One of the great things about being a professional academic is that you get to write about whatever you want. One of the hard things about being a professional academic is figuring out what to write about and what not to write about. I'm curious to know how others approach this issue, but I'll begin with my own account as a cautionary tale.
Things were easier for me in graduate school. Once I'd chosen a dissertation topic, the next few years seemed pretty well mapped out. I'd spend a few years writing my dissertation, after which I'd spend a few more spinning papers out of the major chapters and building a research program on those first few papers. At first, things went according to plan. The dissertation came along at a nice clip, and one of the early chapters was accepted by a journal before I'd defended the dissertation. The paper containing my "main ideas," however, has languished at one journal or another for the past three years. Because it's somewhat idiosyncratic and has received mixed responses, I'm not sure about building a research program on it until it's published. I've presented versions of that paper at conferences and have made some progress on it. However, I'm lucky enough to be on the tenure clock now, and so I can't afford to twiddle my thumbs while journal referees twiddle theirs.
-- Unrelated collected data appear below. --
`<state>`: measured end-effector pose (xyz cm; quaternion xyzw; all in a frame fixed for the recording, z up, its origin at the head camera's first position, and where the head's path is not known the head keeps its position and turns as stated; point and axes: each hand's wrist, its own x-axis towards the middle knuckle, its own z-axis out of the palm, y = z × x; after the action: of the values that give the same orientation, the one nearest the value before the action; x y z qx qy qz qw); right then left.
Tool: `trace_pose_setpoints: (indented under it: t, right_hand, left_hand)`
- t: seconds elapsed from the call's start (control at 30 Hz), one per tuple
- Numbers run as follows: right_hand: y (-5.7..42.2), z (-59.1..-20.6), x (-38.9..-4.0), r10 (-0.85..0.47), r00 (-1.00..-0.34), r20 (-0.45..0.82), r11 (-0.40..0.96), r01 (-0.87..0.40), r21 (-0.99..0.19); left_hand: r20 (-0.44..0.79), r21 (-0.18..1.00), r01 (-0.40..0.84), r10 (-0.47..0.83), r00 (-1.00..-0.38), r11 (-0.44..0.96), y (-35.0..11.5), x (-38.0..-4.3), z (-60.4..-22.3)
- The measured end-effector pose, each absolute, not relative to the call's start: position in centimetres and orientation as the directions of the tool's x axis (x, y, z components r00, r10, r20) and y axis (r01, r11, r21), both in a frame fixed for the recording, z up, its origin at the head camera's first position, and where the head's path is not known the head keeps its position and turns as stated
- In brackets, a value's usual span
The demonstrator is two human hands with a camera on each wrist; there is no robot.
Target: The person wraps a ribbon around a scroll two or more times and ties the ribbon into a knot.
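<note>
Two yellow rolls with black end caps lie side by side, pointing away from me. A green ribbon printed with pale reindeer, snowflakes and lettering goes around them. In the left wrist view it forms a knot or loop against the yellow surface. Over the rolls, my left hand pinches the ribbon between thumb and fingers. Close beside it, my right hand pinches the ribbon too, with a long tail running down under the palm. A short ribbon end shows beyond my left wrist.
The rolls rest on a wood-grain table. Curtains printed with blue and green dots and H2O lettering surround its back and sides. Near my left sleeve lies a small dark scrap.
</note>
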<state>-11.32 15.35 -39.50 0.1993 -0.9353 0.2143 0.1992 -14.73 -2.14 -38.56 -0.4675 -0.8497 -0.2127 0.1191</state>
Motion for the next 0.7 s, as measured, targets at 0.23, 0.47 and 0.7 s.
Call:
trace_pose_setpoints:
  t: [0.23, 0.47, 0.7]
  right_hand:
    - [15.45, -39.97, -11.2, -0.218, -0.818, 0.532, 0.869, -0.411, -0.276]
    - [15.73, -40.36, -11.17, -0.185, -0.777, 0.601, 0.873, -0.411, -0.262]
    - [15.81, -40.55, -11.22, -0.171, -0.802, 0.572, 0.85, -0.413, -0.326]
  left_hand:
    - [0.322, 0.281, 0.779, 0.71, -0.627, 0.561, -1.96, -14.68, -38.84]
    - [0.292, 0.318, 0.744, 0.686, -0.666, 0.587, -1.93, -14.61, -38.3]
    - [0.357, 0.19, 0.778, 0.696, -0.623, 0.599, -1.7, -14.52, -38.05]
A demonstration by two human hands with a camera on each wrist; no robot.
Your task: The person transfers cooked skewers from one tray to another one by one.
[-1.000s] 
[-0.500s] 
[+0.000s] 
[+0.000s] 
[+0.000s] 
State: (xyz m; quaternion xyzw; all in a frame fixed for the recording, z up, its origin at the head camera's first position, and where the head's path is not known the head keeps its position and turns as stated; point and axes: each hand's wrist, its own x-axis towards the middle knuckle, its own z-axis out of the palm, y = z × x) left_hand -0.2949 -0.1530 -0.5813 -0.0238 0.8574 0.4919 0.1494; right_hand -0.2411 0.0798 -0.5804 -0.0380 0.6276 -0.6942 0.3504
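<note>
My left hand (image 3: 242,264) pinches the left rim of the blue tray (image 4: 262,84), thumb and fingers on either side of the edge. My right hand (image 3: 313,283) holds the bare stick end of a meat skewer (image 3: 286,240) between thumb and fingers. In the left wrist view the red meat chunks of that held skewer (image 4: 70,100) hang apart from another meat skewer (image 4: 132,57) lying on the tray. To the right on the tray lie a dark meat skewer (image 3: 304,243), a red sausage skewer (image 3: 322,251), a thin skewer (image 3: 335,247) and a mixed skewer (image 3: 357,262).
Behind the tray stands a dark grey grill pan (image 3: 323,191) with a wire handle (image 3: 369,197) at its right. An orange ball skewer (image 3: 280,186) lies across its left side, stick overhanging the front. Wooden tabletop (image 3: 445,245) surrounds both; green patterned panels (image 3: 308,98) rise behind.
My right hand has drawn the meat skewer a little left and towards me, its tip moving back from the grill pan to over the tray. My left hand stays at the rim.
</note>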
Without the direction established by my dissertation, I've taken what I'll call an "opportunistic approach" to writing. I have quite varied philosophical interests, and I've been indulging them whenever an opportunity presents itself to write a potentially publishable piece about one of those interests (e.g., a conference CFP, an interesting paper comes out about which I have something to say, an invitation to contribute to a volume, etc.). I suppose my strategy has been to try to grab some low-hanging fruit while trying to publish my "primary" research.
In short, this strategy hasn't worked very well. I've produced a bunch of (mostly unpublished) papers on a bunch of different topics. Aside from one coherent research program that's emerged from an opportunistic interdisciplinary collaboration with a friend, most of these papers are mediocre at best. There are two or three that might pan out, but I wouldn't be that surprised if they don't. I think I'm just not deeply entrenched enough in the relevant literatures to execute these papers well. What's more, many of the papers are on topics around which I don't really want to build a research program. If I can get them published, they'll be "one off" pieces. So, I don't have much incentive to get deep enough into the relevant literature to make the paper work.
What strategies have worked for people in identifying publishable ideas and/or fruitful research programs? What strategies haven't been working?